MR images are shown below. Click to enlarge.

Findings

Brain MRI demonstrates a heterogeneous T1 hyperintense signal of the left cavernous sinus and Meckel’s cave. Diffusion-weighted imaging demonstrates restricted diffusion of the mass. Additional T1-weighted axial images show focal areas of increased signal along the left Sylvian fissure.

Differential diagnosis

  • Dermoid cyst

  • Lipoma

  • Craniopharyngioma

  • Teratoma

  • Metastasis

  • Meningioma

Diagnosis: Ruptured dermoid cyst

Key points

Dermoid and epidermoid cysts

  • Dermoid and epidermoid cysts account for less than 1% of intracranial masses.

  • Epidermoid cysts contain desquamated squamous epithelium. Dermoid cysts also contain sebaceous glands and hair follicles.

  • Epidermoid cysts follow cerebrospinal fluid (CSF) signal on all sequences except diffusion-weighted image. Epidermoid cysts restrict diffusion, while CSF does not.

  • The imaging appearance of ruptured dermoid cysts include disseminated foci of fat in the subarachnoid space, as in this case. Intraventricular rupture of cysts can lead to fat-fluid levels in the ventricular system.

  • The most common location of intracranial dermoid cyst is the sellar region.

  • The clinical presentation of ruptured dermoids is variable. The most common presenting signs and symptoms include headache, seizures, and hydrocephalus.

  • Ruptured dermoid cysts can cause chemical meningitis. Chemical meningitis may be indistinguishable from bacterial meningitis on CSF analysis and is managed with steroid therapy.

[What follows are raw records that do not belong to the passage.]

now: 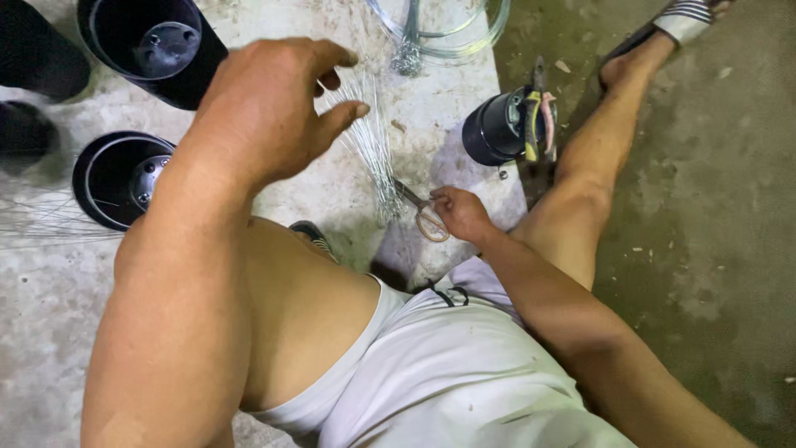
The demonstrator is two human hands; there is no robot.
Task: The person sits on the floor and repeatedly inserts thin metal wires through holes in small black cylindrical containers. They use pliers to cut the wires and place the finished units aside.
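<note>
My left hand (274, 108) is raised close to the camera, fingers curled around the upper ends of a bundle of thin silvery wires (371, 145) that hang down toward the concrete floor. My right hand (461, 212) is low, next to my knee, gripping the handles of a pair of scissors (421, 212) whose blades point up-left to the lower end of the wire bundle. My bare legs and white shorts fill the lower part of the view.
Two black plastic pots (149, 41) (116, 178) stand at the left. A smaller black pot (497, 129) with pliers (539, 120) on it stands by my right leg. A coil of wire (439, 33) lies at the top. Loose wires (41, 220) lie at far left.
</note>
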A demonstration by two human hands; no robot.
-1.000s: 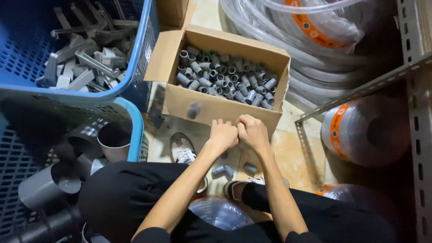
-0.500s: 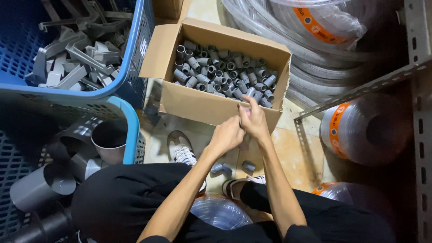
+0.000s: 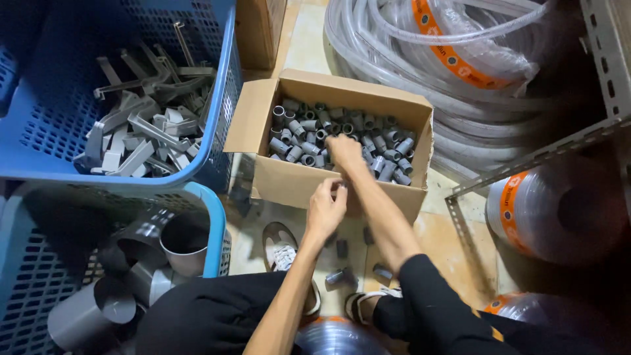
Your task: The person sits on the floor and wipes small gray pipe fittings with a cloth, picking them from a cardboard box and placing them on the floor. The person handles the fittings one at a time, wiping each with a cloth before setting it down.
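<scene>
Grey pipe fittings (image 3: 342,141) fill the cardboard box (image 3: 296,184) — short tube pieces, heaped every which way, so no shared long axis; some lie flat, some stand on end w/ the bore up. I've got the right hand (image 3: 343,151) inside the box now, palm down on the heap near the front wall, about mid-width. Fingers curl into the pile; can't tell if they've closed on a piece or are just resting there. Left hand (image 3: 327,209) hangs outside, just in front of the box's front wall, fingertips pinched together up near the rim. Something small may be between them, too blurry to call.

So the heap lies straight ahead and slightly up-frame from both hands, right hand touching it, left hand a wall's thickness short. Right is clearly the nearer one. The box runs long side left-to-right across my view, left flap folded out.

Loose fittings (image 3: 342,276) sit on the floor (image 3: 440,243) betw. the box and the person's feet, a few dark pieces scattered. Left of the box, a blue basket (image 3: 223,98) w/ grey pipe clips (image 3: 144,131); below it a second basket w/ larger grey pipe couplers (image 3: 184,243). Coils of clear hose (image 3: 460,85) behind and right of the box.
</scene>
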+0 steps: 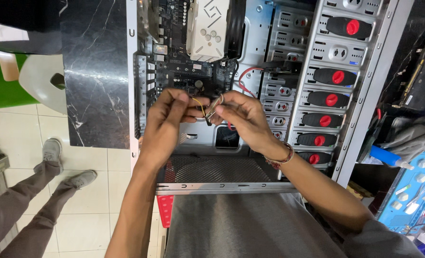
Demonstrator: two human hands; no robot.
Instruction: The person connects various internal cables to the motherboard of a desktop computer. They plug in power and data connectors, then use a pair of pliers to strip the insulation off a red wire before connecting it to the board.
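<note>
Over the open computer case [269, 95], which lies on its side on a dark marbled counter [95, 71], both forearms reach up from the bottom of the view and meet at the middle. The left hand [167, 117] is bent at the wrist, its fingers curled inward and pinched shut on one end of a thin bundle of wires [207, 109], yellow and dark strands showing between the fingertips. The right hand [243, 119] comes in from the other side, knuckles up, thumb and forefinger closed on the same wires just beside the left fingertips, so the two hands nearly touch. A beaded bracelet [281, 157] circles the right wrist. The wires hang just above the lower edge of the motherboard [183, 67], below the pale cooler [207, 28]. To the right stands a column of drive bays with black and red latches [331, 76]. On the tiled floor [88, 205] at left, another person's legs and grey shoes [67, 165] stand well apart from the case.
</note>
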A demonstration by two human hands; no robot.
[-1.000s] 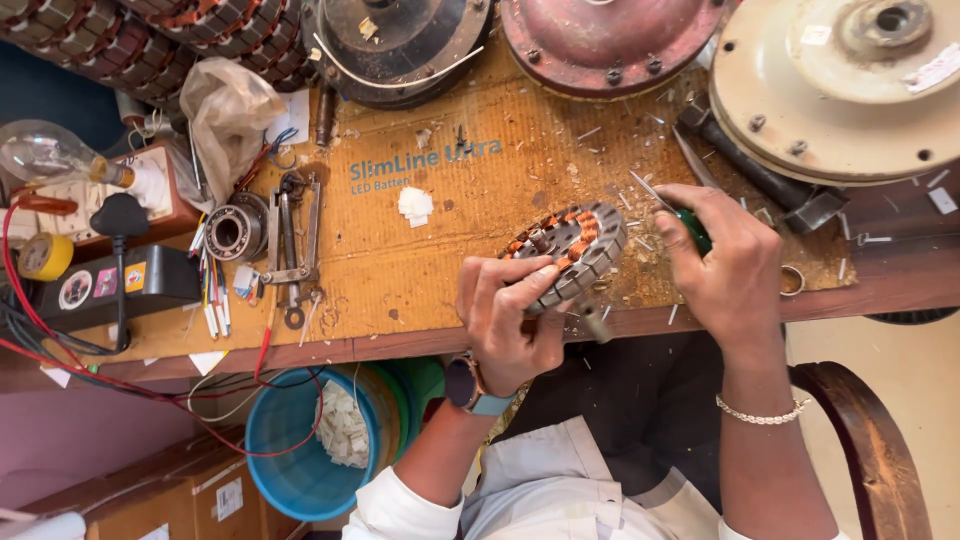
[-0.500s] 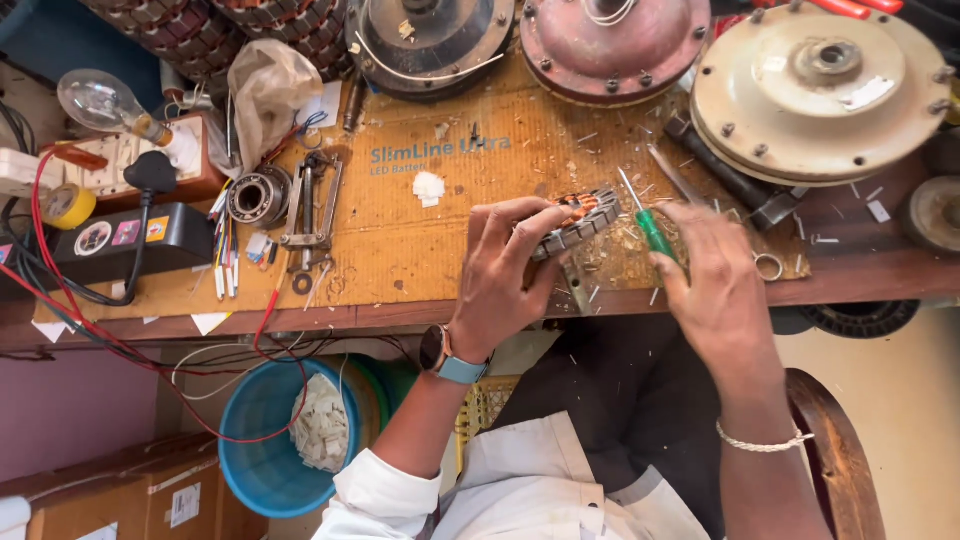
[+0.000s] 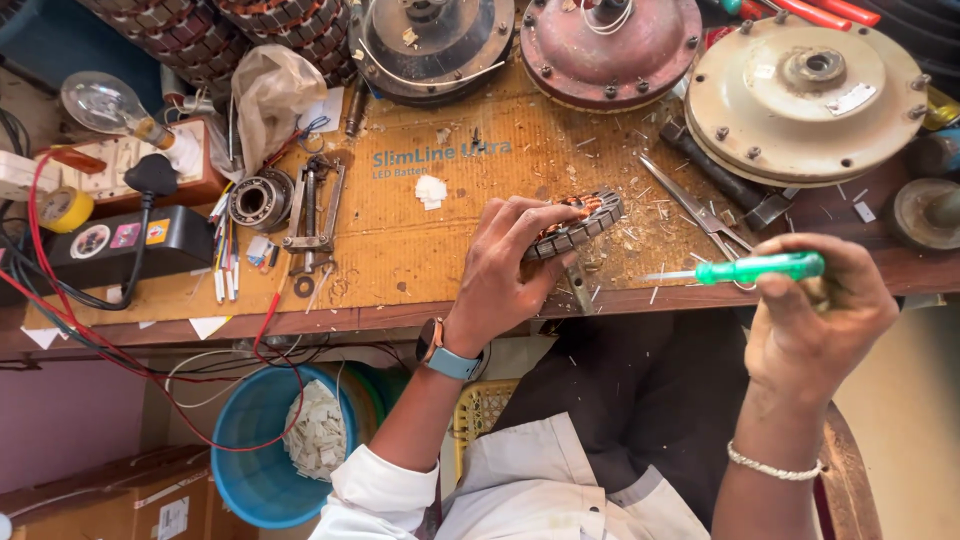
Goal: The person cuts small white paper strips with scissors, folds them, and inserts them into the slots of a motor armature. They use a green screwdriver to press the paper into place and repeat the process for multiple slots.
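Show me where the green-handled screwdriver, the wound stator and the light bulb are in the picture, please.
green-handled screwdriver (image 3: 760, 267), head view, middle of the green handle.
wound stator (image 3: 578, 226), head view, its dark slotted outer edge.
light bulb (image 3: 100, 102), head view, the clear glass globe.

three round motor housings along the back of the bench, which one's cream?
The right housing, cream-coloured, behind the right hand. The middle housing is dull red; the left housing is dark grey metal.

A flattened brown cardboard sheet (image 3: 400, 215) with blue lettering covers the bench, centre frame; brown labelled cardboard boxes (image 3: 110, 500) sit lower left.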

  • Ruptured dermoid cysts do not typically enhance. Leptomeningeal enhancement, however, may be present due to chemical meningitis.

  • Symptomatic dermoid cysts are managed with surgical excision. Recurrence may occur with incomplete excision, and there are rare reports of development of squamous cell carcinoma in remnants of dermoid cysts.

  • The prognosis is typically good, although chemical meningitis and seizures caused by rupture of intracranial dermoid cysts may cause significant morbidity and mortality.